Month: September 2016

The KLF and Government burning money on Help to Buy

This article was originally written in 2015……

 

The KLF burned a million pounds. Yet what the Government is proposing on housing is worse.

 

Last week started so brightly. The Homes for Britain rally. Valiant Home Guard Uniforms. Politicians promising to build more homes. And it ended so badly. Where did it all go so wrong?

 

Firstly the budget came along. Successive governments have got addicted to interfering in the housing market to help some group that is deemed electorally important. From key workers (who always seem to includes nurses, teachers and police) to first time buyers there have been schemes that brandish extremely large sums of public money and make the housing market even more unaffordable. The latest current wheeze is for a ‘Help to Buy ISA’ on top of the Help to Buy scheme.
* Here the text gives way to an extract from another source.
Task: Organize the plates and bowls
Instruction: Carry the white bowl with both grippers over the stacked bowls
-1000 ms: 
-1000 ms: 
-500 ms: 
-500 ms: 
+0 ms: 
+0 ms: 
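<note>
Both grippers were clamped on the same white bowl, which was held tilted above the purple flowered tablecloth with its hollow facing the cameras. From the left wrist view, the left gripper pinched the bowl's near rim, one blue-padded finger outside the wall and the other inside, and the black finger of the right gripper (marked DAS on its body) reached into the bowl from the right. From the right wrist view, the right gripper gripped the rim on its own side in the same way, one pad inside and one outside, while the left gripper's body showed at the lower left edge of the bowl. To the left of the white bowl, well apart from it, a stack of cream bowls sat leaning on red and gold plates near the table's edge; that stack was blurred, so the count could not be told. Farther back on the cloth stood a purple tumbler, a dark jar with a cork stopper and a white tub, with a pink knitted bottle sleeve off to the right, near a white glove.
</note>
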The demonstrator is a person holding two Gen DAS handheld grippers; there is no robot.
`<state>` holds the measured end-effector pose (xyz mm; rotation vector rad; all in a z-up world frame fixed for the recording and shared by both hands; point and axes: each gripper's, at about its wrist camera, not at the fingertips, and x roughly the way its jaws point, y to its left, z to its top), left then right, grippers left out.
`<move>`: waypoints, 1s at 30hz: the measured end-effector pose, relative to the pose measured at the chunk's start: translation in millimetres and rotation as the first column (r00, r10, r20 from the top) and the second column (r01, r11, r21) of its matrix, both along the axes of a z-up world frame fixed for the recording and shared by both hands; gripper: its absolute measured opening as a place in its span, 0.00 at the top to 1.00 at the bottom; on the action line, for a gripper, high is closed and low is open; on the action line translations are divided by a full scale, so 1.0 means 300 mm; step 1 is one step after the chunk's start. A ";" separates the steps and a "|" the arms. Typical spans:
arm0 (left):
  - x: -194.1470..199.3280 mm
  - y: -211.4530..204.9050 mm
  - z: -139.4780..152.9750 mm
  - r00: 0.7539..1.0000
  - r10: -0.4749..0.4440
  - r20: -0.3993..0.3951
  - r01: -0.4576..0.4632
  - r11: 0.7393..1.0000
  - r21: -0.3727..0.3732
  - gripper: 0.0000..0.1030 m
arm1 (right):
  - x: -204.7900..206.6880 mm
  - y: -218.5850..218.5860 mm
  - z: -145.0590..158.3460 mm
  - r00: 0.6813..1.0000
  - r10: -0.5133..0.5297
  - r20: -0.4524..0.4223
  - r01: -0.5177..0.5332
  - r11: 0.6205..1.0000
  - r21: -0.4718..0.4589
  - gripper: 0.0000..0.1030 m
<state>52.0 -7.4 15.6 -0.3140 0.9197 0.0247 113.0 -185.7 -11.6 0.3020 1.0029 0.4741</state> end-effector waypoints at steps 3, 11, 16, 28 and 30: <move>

This has been criticised by the Institute of Financial Studies as a ‘dubious’ policy that could push up house prices further.

 

A few years ago the KLF burned a million pounds. You can watch it on You Tube. It is extremely depressing. Yet what the government is doing is worse. Not only are they burning millions of pounds for no effect in doing so they are making the housing market more unaffordable. The simple solution is to build more homes. Lots of them. This would reduce the pressure on the housing market and lower the housing benefit bill.

 

Yesterday it all got a lot worse. The floating of the idea of extending Right To Buy to housing associations, with presumably the same discounts as for council tenants, isn’t exactly new. This is all designed to echo the Thatcher Right to Buy for council tenants from the 1980’s and presumably reap the same electoral rewards. Yet someone has to pay for all these discounts.

 

The recent record of the extension of the Right To Buy discount for council housing has been a disaster. Promises of one-for-one replacement have proven empty and delivered a pitiful amount of new homes whilst reducing the amount of affordable social housing homes further.

 

The Housing Association sector has some £200bn of pubic and private assets invested in it. It builds many of the new homes needed. To borrow money it needs financial stability. The biggest threat to Housing Associations remains welfare reform and its implications for income streams. However making Housing Associations pay for Right to Buy discounts will inevitably result in less money for new build, which makes housing even more unaffordable.

 

The KLF now regret burning that million pounds.